Share your dilemmas and get honest opinions from other Mumsnetters.

To secretly think my friend who works full time should actually spend some of her holiday time with her kids instead of them being in the kids club all day every day?

149 replies

chelsygirl · 03/08/2008 08:39

I know this is a hornets nest, but it makes me wonder when my friend who is working about 50 hours a week goes on her two weeks with her kids and they spend every hour in the kids club until it shuts

My friend says "oh they love the club", but at age 3 and 5 wouldn't they enjoy spending a bit of time with mum and dad?

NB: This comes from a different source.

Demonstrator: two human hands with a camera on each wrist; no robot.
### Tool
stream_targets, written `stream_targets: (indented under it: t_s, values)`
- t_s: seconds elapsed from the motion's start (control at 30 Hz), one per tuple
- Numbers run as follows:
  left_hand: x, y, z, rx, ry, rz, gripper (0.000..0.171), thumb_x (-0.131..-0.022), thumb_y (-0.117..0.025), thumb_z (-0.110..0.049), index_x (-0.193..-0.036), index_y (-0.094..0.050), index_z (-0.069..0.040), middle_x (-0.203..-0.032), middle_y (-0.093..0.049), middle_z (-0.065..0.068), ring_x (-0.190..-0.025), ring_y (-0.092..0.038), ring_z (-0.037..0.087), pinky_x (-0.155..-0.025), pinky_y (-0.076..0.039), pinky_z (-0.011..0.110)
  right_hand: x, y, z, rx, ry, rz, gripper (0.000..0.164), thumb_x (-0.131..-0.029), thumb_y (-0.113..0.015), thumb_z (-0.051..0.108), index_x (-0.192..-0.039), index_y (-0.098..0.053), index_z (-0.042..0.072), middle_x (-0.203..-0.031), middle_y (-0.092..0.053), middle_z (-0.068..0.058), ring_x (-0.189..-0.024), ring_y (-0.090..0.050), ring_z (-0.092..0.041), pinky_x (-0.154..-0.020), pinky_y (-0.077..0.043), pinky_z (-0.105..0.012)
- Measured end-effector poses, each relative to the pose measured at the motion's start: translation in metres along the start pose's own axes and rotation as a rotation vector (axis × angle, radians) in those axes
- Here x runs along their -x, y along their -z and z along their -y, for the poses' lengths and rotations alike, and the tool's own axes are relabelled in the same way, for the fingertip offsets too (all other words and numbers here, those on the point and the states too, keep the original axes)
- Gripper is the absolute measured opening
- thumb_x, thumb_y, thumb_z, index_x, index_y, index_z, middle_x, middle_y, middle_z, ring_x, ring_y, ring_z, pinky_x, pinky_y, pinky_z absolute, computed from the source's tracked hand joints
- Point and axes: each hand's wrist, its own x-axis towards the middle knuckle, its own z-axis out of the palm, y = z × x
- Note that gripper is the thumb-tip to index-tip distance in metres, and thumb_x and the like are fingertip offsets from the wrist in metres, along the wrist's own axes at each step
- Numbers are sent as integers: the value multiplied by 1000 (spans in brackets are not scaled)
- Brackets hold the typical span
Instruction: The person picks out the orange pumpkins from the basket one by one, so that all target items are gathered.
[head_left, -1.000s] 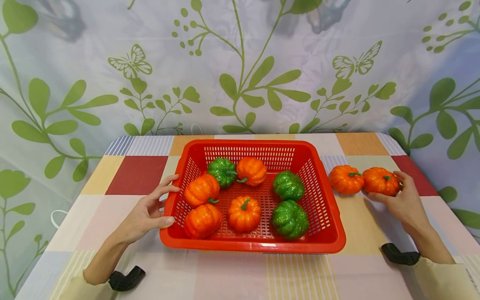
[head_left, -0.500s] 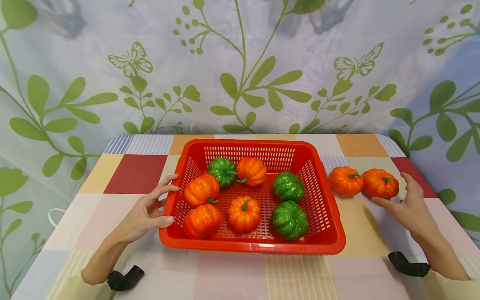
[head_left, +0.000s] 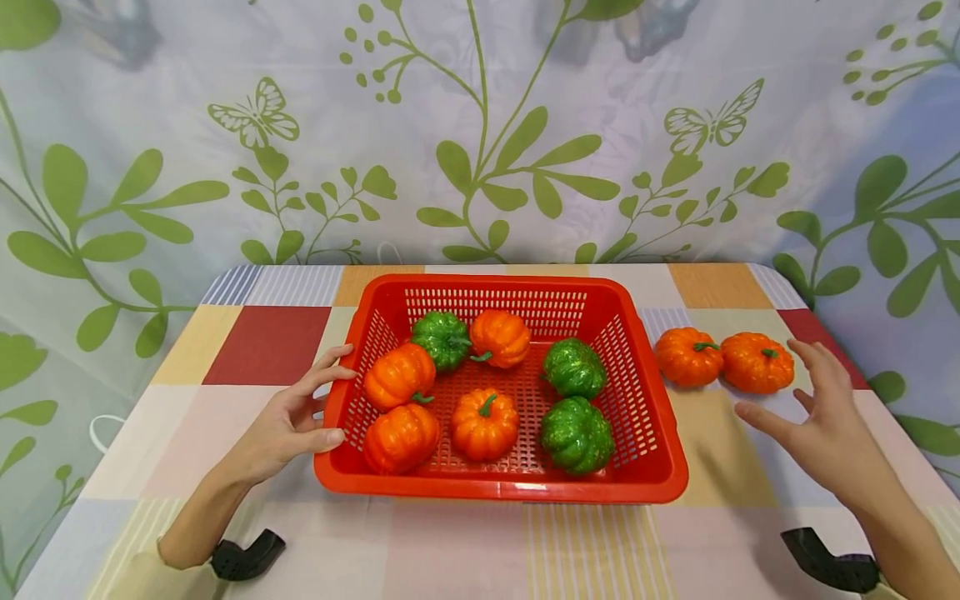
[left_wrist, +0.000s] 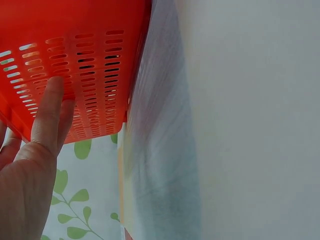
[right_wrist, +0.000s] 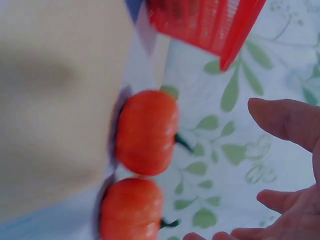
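Note:
A red plastic basket (head_left: 495, 490) holds several small pumpkins, among them orange ones such as the front middle pumpkin (head_left: 484, 425) and glittery green ones such as the front right pumpkin (head_left: 577, 436). My left hand (head_left: 288, 429) rests against the basket's left side. In the left wrist view its extended fingers (left_wrist: 48, 112) lie along the slotted outer wall. Two orange pumpkins sit side by side on the table right of the basket, the nearer-to-basket pumpkin (head_left: 689, 357) and the outer pumpkin (head_left: 757, 363). My right hand (head_left: 825, 417) is spread beside the outer one, apart from it and holding nothing.
A patchwork-checked cloth covers the table (head_left: 465, 550). Behind it hangs a curtain (head_left: 480, 125) with green leaves and butterflies. A black device sits at each wrist, the left one (head_left: 247, 556) and the right one (head_left: 828, 562).
My right hand has let go of the outer orange pumpkin and drawn back toward me and to the right, its fingers spreading. The left hand stays at the basket.

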Motion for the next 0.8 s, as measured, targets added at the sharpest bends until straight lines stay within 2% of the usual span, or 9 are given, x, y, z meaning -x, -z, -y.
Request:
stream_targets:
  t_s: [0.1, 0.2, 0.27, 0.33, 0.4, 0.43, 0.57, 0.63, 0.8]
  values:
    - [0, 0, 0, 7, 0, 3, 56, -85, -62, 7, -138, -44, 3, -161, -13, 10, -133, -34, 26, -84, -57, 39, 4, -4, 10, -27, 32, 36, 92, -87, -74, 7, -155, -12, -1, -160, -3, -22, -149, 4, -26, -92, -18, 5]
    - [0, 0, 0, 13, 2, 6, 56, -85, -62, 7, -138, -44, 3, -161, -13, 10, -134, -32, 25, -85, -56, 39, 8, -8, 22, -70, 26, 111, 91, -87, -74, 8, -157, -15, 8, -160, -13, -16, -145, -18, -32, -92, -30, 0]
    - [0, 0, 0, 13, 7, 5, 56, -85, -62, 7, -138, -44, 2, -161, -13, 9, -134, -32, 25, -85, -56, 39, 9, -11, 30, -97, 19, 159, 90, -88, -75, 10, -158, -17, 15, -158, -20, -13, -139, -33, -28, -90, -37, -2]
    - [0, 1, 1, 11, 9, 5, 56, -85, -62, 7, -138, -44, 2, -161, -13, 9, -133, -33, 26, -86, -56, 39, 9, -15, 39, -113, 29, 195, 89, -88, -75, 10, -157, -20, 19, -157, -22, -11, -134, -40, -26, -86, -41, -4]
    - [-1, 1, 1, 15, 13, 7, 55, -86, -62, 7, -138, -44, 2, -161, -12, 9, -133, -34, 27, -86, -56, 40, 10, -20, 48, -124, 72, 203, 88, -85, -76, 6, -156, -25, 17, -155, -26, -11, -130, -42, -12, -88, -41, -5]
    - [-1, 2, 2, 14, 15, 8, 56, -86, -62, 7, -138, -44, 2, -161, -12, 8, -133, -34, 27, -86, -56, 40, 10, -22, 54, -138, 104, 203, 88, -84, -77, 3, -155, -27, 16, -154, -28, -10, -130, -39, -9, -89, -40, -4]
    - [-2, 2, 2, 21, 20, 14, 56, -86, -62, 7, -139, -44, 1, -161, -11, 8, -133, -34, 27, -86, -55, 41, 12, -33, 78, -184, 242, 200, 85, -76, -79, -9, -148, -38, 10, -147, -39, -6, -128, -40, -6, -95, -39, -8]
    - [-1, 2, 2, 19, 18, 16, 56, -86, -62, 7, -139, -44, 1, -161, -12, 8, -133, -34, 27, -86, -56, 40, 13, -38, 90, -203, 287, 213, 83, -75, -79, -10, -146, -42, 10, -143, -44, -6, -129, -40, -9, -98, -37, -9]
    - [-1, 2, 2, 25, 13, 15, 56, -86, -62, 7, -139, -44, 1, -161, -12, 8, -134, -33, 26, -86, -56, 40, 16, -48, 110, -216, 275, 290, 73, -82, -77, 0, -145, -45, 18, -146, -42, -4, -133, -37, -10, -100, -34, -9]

She and her husband sunbathe all day and go for a leisurely lunch each day, which does sound good, but surely not every day of the holidays?

I know there will be posts of "pass the popcorn/has this kicked off yet", but as I wouldn't want to upset my friend telling her my opinion I'm venting here

OP posts:
RuffleTheAnimal · 03/08/2008 12:12
SheikYerbouti · 03/08/2008 12:16

I spent 2 weeks in Kefalonia with my children last year. They were 2.9 and 13 months when we went

It was the most stressful fortnight I have ever had. We did all the shell collecting, going swimming, goiing for walsk, but I spent the whole 2 weeks shouting at them, running after them etc. Hardly quality time spent together (and I am at home with them a lot, so it wasn't like we weren't used to it)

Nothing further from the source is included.